# About this task:
Repeat the records below exactly, beginning at the first line and finishing with the line that contains "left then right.".

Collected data
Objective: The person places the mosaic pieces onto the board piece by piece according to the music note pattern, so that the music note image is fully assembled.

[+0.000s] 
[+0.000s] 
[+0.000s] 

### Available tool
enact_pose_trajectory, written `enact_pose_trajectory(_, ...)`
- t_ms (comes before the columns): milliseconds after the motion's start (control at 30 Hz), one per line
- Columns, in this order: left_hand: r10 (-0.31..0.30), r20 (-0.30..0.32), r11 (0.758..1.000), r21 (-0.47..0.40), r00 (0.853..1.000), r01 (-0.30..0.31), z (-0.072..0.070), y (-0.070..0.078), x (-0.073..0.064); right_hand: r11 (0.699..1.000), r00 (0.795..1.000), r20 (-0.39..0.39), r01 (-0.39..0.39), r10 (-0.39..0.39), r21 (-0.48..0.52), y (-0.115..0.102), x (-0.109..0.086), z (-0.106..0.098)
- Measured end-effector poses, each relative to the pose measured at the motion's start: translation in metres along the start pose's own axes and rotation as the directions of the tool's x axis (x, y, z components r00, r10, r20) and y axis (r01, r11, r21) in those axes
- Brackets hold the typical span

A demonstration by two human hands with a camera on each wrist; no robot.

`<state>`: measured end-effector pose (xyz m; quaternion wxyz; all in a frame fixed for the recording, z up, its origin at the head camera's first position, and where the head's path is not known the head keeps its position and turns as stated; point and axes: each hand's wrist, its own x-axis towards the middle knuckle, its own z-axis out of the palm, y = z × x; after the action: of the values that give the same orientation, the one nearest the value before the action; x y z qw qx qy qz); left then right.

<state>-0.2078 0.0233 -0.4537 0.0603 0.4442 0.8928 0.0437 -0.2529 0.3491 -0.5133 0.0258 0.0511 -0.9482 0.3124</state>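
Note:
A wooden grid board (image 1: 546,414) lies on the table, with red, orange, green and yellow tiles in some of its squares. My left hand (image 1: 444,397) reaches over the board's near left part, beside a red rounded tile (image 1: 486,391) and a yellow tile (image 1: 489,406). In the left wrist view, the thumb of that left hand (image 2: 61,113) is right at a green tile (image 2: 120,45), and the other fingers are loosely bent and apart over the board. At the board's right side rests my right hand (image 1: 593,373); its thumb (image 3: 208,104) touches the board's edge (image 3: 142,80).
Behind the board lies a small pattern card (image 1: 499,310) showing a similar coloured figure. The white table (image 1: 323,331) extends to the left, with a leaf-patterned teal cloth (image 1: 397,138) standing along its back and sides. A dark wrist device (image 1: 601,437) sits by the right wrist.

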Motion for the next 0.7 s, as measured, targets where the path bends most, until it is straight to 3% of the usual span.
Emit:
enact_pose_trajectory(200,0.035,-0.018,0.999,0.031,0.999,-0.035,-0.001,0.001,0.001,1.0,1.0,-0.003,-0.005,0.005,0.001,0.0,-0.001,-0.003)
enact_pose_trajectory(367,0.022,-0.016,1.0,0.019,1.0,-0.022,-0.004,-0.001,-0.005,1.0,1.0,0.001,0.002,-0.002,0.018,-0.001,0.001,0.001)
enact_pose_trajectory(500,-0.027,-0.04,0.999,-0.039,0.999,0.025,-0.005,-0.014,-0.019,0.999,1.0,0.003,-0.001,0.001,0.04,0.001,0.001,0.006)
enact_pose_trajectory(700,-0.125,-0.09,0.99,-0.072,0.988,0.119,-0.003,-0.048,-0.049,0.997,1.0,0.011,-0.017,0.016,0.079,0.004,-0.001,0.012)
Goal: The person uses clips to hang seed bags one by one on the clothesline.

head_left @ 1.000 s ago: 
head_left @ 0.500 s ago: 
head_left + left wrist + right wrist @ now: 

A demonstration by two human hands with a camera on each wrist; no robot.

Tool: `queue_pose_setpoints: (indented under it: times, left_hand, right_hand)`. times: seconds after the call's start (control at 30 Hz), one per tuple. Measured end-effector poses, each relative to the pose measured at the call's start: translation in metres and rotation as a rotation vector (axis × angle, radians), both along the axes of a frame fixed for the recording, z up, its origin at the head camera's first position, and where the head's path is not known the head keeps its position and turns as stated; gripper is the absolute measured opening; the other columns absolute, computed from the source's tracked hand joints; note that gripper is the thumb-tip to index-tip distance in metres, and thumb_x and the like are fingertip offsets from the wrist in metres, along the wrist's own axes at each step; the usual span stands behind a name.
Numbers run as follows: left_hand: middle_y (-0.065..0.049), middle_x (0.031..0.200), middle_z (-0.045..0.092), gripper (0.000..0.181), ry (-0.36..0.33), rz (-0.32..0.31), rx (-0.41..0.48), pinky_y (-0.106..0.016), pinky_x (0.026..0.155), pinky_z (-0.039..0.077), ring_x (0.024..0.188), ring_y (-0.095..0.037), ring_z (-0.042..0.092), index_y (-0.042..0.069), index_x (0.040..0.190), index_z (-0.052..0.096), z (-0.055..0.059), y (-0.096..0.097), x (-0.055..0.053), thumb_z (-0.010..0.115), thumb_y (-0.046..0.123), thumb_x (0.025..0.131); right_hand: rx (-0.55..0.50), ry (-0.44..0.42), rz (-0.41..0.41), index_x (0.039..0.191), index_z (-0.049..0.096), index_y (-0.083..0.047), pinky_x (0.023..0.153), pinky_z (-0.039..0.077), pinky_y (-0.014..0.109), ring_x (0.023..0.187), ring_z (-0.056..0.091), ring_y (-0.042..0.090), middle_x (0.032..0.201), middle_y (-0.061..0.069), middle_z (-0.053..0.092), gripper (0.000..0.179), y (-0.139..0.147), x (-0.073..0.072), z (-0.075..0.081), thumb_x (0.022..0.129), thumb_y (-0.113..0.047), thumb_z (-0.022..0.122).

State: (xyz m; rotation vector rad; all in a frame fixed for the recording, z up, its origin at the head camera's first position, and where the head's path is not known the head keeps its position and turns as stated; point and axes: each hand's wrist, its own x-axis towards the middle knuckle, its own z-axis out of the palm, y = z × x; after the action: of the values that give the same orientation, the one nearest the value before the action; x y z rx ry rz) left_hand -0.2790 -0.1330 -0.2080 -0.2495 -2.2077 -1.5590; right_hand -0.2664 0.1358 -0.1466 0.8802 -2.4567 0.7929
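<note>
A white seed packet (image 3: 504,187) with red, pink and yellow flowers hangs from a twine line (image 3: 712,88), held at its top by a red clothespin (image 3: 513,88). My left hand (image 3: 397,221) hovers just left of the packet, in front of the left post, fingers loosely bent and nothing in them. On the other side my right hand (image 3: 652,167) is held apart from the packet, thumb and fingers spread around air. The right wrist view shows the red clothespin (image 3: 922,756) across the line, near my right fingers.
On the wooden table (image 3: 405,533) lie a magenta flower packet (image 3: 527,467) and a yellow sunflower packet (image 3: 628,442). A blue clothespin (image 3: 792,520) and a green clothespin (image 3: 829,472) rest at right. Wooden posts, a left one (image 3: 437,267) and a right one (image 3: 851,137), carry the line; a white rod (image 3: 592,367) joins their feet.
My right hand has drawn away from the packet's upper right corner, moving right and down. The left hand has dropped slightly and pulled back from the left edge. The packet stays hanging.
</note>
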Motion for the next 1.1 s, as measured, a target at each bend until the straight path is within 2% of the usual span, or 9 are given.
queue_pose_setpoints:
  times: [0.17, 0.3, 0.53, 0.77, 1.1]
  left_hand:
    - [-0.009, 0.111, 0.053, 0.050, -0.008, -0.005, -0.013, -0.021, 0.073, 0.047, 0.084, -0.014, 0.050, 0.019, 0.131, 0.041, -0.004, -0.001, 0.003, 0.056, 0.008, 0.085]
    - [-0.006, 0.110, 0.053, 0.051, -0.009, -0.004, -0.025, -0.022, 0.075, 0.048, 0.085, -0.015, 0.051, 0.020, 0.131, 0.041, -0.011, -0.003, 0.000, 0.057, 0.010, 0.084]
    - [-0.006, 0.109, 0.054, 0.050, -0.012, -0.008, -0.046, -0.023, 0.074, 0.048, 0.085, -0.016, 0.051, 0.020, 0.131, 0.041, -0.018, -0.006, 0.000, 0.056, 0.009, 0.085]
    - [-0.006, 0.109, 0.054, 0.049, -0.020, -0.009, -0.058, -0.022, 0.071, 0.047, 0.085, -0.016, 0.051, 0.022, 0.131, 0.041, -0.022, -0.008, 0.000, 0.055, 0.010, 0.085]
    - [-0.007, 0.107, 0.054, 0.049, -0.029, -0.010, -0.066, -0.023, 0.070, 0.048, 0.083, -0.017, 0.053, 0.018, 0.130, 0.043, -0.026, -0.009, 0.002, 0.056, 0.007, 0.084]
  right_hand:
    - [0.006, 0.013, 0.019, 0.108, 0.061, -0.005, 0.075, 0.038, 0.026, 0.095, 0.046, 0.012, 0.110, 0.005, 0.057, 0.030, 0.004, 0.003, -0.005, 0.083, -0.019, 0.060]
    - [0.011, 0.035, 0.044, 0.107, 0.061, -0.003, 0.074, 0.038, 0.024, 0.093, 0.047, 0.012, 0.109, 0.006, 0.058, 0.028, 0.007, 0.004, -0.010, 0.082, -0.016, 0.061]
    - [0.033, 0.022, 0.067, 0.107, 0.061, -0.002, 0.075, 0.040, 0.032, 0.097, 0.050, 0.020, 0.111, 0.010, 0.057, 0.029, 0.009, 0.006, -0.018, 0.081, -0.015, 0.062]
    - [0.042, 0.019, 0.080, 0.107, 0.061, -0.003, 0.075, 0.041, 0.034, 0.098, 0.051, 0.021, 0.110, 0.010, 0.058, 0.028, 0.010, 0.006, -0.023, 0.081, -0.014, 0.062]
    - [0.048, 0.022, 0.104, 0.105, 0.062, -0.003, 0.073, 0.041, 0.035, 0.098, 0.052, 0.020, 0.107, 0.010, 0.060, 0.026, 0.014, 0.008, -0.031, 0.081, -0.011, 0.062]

# Answer for the task:
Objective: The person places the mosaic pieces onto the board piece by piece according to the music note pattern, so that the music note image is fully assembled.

[+0.000s] 
[+0.000s] 
[+0.000s] 

### Available tool
enact_pose_trajectory, written `enact_pose_trajectory(_, ...)`
- t_ms (comes before the columns): milliseconds after the motion's start (control at 30 Hz), one per line
- Columns, in this order: left_hand: r10 (-0.31..0.30), r20 (-0.30..0.32), r11 (0.758..1.000), r21 (-0.47..0.40), r00 (0.853..1.000), r01 (-0.30..0.31), z (-0.072..0.070), y (-0.070..0.078), x (-0.073..0.064); right_hand: r11 (0.699..1.000), r00 (0.795..1.000), r20 (-0.39..0.39), r01 (-0.39..0.39), r10 (-0.39..0.39), r21 (-0.48..0.52), y (-0.115..0.102), x (-0.109..0.086), z (-0.106..0.098)
- Measured end-effector poses, each relative to the pose measured at the motion's start: translation in metres along the start pose's own axes and rotation as the directions of the tool's x axis (x, y, z components r00, r10, r20) and y axis (r01, r11, r21) in those axes
- Brackets hold the typical span

A demonstration by two human hands with a camera on each wrist; no robot.

`<state>`: measured end-effector pose (xyz m; quaternion wxyz; all in a frame fixed for the recording, z up, its origin at the head camera's first position, and where the head's path is not known the head keeps its position and turns as stated; point and axes: each hand's wrist, its own x-axis towards the middle knuckle, its own z-axis out of the palm, y = z × x; after the action: of the values that give the same orientation, the one nearest the value before the action; x y z qw qx qy qz); left then right.

This finishes the response to the exercise.